Die beiden Piloten durften zur Belohnung heimfliegen, der erste Porsche 911 im Motorsport wurde umgehend weiterverkauft – ohne Motor an einen Münchner Händler, dann von diesem weitergereicht an den französischen Privatrennfahrer Sylvain Garant. In Südfrank­reich gelang dem Monte-Elfer – nun mit einem Zwei­liter-Carrera-6-Motor im Heck – dann eine durchaus respektable lokale Motorsport-Karriere, bevor er schließlich doch zu alt wurde für die materialermüdenden Zeitenjagden und immer mehr in den Archiven ver­schwand. Irgendwann entdeckte ein monegassischer Spezialist für historische Porsche-Rennwagen dieses inzwischen ziemlich gealterte Juwel und vermittelte es einem deutschen Porsche-Sammler.

Die Gebrauchsspuren der Jahre im Motorsport waren auch auf einige Entfernung mit bloßem Auge ersichtlich, sodass einzig die komplette Restaurierung Aussicht auf Glanz und Gloria versprach. Der neue Besitzer wählte deshalb als Werkstatt seines Vertrauens die einzige mit Werksgarantie: Porsche Classic, der Restaurierungsspezialist im Mutterhaus. Im Juni 2013 wurde der Monte-Elfer angeliefert, irgendwie noch komplett, aber nicht mehr original. Das Rubinrot war seiner eher südfranzösischen Interpretation gewichen, der Motor hatte zwei Endrohre, und die Elektrik war massakriert.

Eine zeitlos elegante Karosserie

Also Vollrestaurierung: Zerlegen, Bewerten, Beschaffen, neu Aufbauen. Bald bestand der Monte-Elfer nur noch aus Einzelteilen, viele davon eigentlich bereits im Jenseits. Als die Rohkarosse wieder wie eine solche aussah, wurde ihr umgehend eine kathodische Tauch­lackierung verpasst, die damals, 1964, noch gar nicht erfunden war. Kaum zwei Jahre nach Restaurierungsbeginn befindet sich der Monte-Elfer fast pünktlich zu seinem 50-jährigen Jubiläum in seinem dritten Zustand: wieder original, gleichzeitig aber auch wie neu, auf alle Fälle veredelt durch die Material- und Verarbeitungskunde des 21. Jahrhunderts.

In der zeitlos eleganten Karosserie verdichten sich Mythos und Geschichte aller Elfer-Erfolge im Motorsport, die damals auch mit einem nach heutigen Begriffen riesigen Lenkrad und weichen Sitzen ohne Seitenhalt möglich waren.
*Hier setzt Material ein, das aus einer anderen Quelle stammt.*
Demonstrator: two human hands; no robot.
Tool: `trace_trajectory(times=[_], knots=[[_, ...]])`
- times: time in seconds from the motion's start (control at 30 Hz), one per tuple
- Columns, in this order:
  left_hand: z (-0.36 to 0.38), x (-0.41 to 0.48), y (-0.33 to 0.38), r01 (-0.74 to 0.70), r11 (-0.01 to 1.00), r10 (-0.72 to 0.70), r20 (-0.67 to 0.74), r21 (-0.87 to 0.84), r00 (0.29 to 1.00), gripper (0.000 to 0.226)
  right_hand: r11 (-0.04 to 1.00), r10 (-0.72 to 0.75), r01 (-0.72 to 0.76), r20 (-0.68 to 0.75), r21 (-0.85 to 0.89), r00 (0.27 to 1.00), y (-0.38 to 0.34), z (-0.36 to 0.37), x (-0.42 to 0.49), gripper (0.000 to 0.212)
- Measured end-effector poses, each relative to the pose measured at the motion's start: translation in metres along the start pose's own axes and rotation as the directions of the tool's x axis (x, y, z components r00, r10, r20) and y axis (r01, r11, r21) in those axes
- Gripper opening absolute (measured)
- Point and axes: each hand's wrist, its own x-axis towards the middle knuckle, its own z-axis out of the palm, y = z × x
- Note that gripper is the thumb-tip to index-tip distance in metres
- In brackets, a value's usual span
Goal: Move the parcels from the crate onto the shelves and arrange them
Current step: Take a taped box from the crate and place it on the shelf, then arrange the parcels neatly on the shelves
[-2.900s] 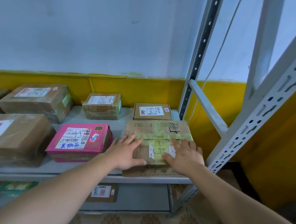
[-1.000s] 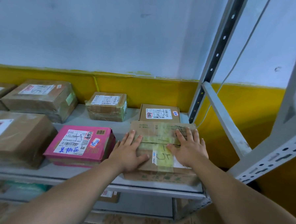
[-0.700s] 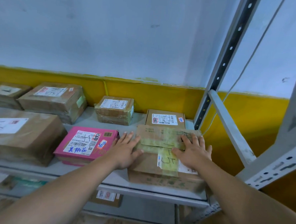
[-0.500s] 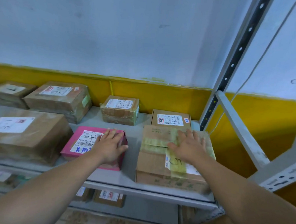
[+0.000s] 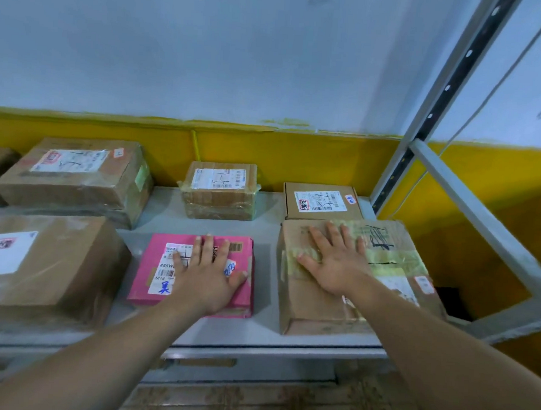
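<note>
"Pink cardboard parcel, where is it?"
"At the front edge of the grey metal shelf, mid-span, directly under my left hand. Fingers are straight and spread, pressing flat on its top, gripping nothing."
"And the right hand?"
"Flat too, on the brown taped cardboard parcel at the front right corner, a gap apart from the pink one."
"Axes?"
"Brown runs long from front edge to back, slightly skewed. Pink sits square to the front edge, label reading towards me, but I can't call its long axis. I'd judge any squaring push falls to the left hand."
</note>
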Motion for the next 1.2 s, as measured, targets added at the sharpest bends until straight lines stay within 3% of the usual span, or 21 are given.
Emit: trace_trajectory(times=[0.17, 0.3, 0.5, 0.6, 0.83, 1.03, 1.2], knots=[[-0.006, 0.002, 0.005, -0.033, 0.999, 0.033, -0.015, -0.004, 0.999, 0.087, 1.0, 0.007, -0.007, -0.068, 0.011, 0.998, -0.004, -0.005, -0.001, 0.095], [-0.016, 0.018, 0.013, -0.045, 0.999, 0.046, -0.024, 0.008, 0.999, 0.085, 1.0, 0.015, -0.009, -0.202, 0.029, 0.979, 0.0, -0.014, 0.018, 0.088], [-0.011, 0.023, 0.026, 0.022, 1.0, -0.023, -0.02, -0.006, 1.0, 0.084, 0.996, -0.03, 0.02, -0.122, -0.089, 0.992, 0.008, -0.026, 0.047, 0.095], [-0.022, 0.035, 0.037, 0.037, 0.998, -0.038, -0.017, -0.053, 0.999, 0.075, 1.0, 0.009, -0.01, -0.035, -0.014, 0.999, 0.017, -0.042, 0.073, 0.08], [-0.066, 0.09, 0.086, -0.12, 0.899, 0.075, -0.122, -0.42, 0.99, 0.064, 0.996, -0.008, 0.01, -0.016, 0.088, 1.0, 0.058, -0.07, 0.131, 0.07], [-0.079, 0.146, 0.116, -0.065, 0.881, 0.094, 0.038, -0.468, 0.995, 0.064, 0.956, 0.111, -0.125, 0.066, 0.267, 0.992, 0.093, -0.06, 0.173, 0.076], [-0.07, 0.19, 0.123, -0.078, 0.914, 0.127, 0.098, -0.399, 0.987, 0.069, 0.966, 0.147, -0.172, 0.137, 0.194, 0.98, 0.104, -0.03, 0.186, 0.077]])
Die Gehäuse der Zusatzscheinwerfer erstrahlen neu verchromt, die Lederriemen verraten hell ihren frisch geschnittenen Zustand, aber die Antriebswelle des Twinmasters klackt wie 1965 und die beiden Uhren auf der Beifahrerseite leisten sich tatsächlich Patina, zumindest ein bisschen.

Kleiner Wendekreis, präzise abgestimmter Vergaser

Im Hier und Jetzt, speziell im Frühling 2015 fährt sich der 50 Jahre alte neue 911 an der Côte d’Azur leichtfüßig, ja grazil, mit einem Meister wie dem vierfachen Ral-lye-Monte-Carlo-Sieger Walter Röhrl am Volant. Röhrl genießt Eleganz und Leichtigkeit – das Leergewicht liegt unter 1000 Kilogramm – auf ehemaligen Wertungsprüfungen in den Seealpen. Die erstaunliche Wendigkeit auf schmalen 165er-Reifen, den kleinen Wendekreis, die präzise abgestimmten Vergaser.

Und er erkennt das ganze Potenzial des 911 im Rallyesport, sagt mindestens drei Gesamtsiege bei der Monte bis 1970 voraus. Die Werksfahrer Vic Elford und Björn Waldegård haben ihm das natürlich umgehend erfüllt.